Dear Homeless Hub,
Which city in Canada has the most homeless people per capita and why?
Given the lack of a national Point-In-Time count, it is impossible to report on this completely accurately. We have to use some best guesses and estimates and need to rely on those cities that do count or estimate their population of people experiencing homelessness.
In the State of Homelessness in Canada: 2013, we estimated that there are 200,000 people homeless in any given year; 30,000 on any given night. We also feel that about 50,000 may fit into the hidden homelessness category as well. Additionally, we reported that according to a March 2013 Ipsos Reid survey about 1.3 million people identified that they had experienced homelessness or extremely insecure housing at some point during the past five years.
In 2013, the Homelessness Partnering Secretariat released “The National Shelter Study: Emergency Shelter Use in Canada 2005-2009” by Aaron Segaert. This study found that there are about 150,000 different shelters users each year. In 2009, there were 147,000 different people who spent at least one night in a shelter, or about 1 in 230 Canadians. We know that the rate is much higher than this however, because Segaert’s study didn’t include those living unsheltered on the street, women and children in violence against women shelters, immigrant/refugee shelters, halfway houses etc. More information about the types of homeless people can be found in our Canadian Definition of Homelessness.
As you can see in the above table from our report, homelessness varies across the country. Obviously, as Canada’s largest city, Toronto also has the largest number of people who are homeless. Toronto also attracts specific populations, such as LGBT youth who come to a large city to find safety in their sexual orientation identity as well.
While Toronto’s number is the largest, it isn’t the greatest per capita; that “privilege” lies with Red Deer at .31% compared to Toronto’s .19%. Lethbridge and Saskatoon are the lowest at .12% while Calgary is second highest (.29%) followed by Vancouver and Edmonton (.27%) and Kelowna (.24%). All of these are obviously fractions of the total population. In all cases, the numbers of people who are homeless is much greater than the number of emergency shelter beds in that particular city.
Reasons for someone becoming homeless vary from person to person and can include family breakdown (divorce/separation, being thrown out), exit from the child welfare system, military/veteran history, eviction, mental health or addictions issues, loss/lack of job, lack of income, low rate of welfare, government benefits or salary and disaster (natural, house fire). In a significant number of cases the causes are systemic (lack of income/lack of affordable housing) versus an individual behavioural cause.

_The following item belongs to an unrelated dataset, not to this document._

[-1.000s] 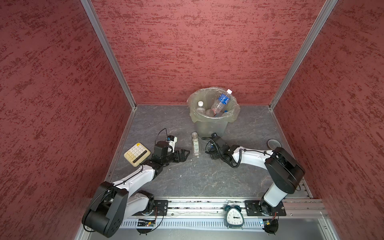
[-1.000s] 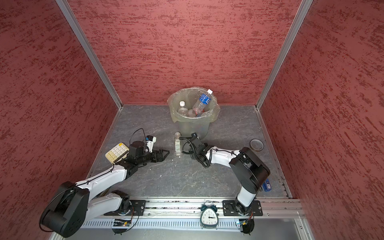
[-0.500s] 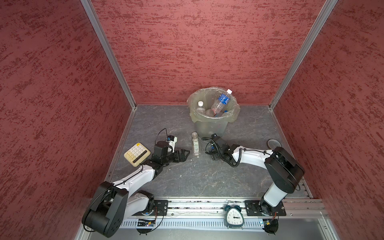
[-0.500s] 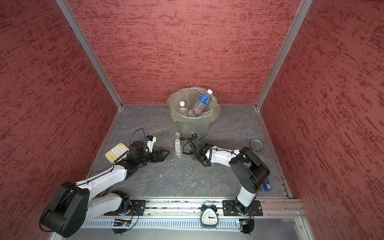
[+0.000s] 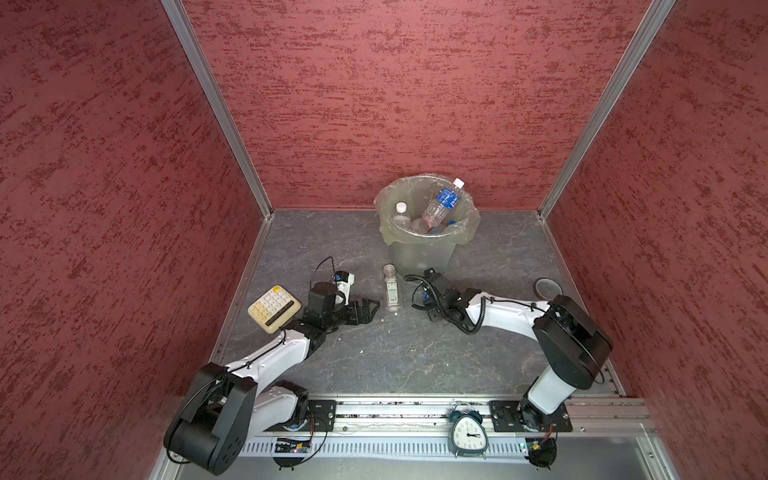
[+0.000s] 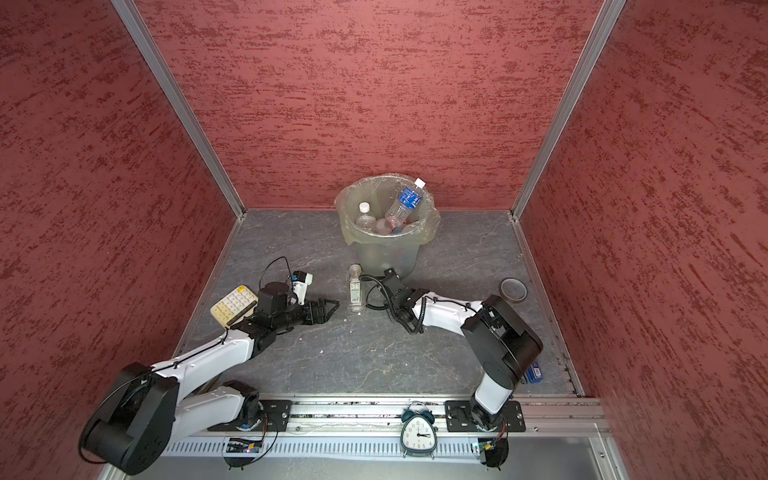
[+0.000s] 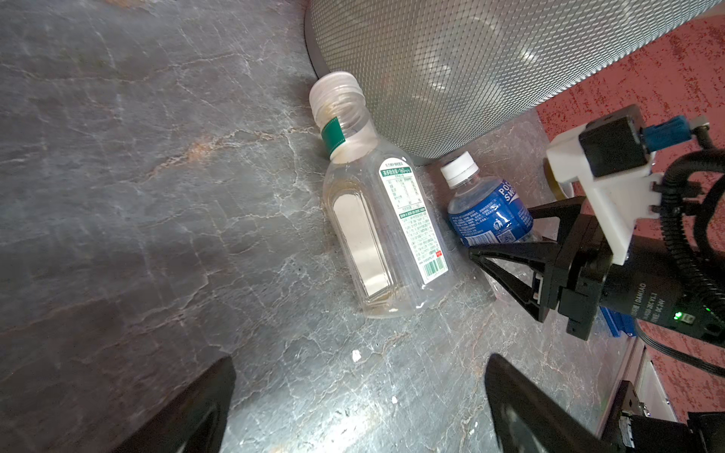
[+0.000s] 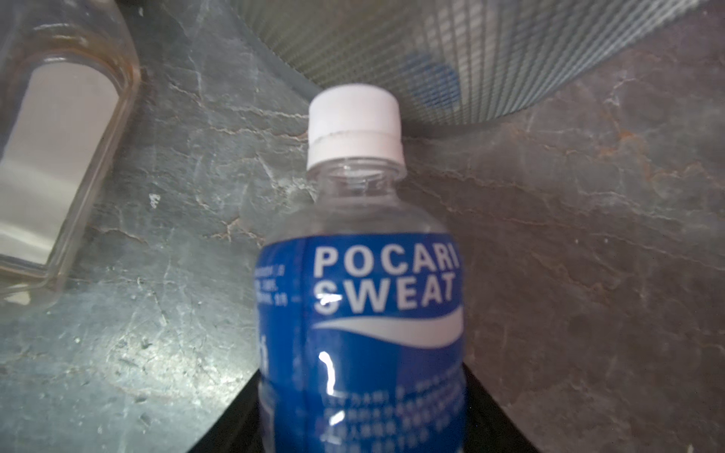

It’s also important to look at who is homeless as part of determining why someone might be homeless.
In Segaert’s study he found that the prevalence rate for youth (ages 16-24) was very similar to that of homeless men, although there are more adult men experiencing homelessness. That is, there are 308 homeless youth for every 100,000 youth in Canada, Similarly, there are 310 homeless adult men between the ages of 25 and 55 for every 100,000 adult men in the Canadian population. Additionally, Segeart found that there were about 30,000 youth between 16-25 who experienced homelessness in 2009 and a further 1,500 (1% of the overall homeless population) were unaccompanied youth under the age of 16. Nearly 10,000 children used shelters in 2009 (not counting those who stayed in Violence Against Women shelters).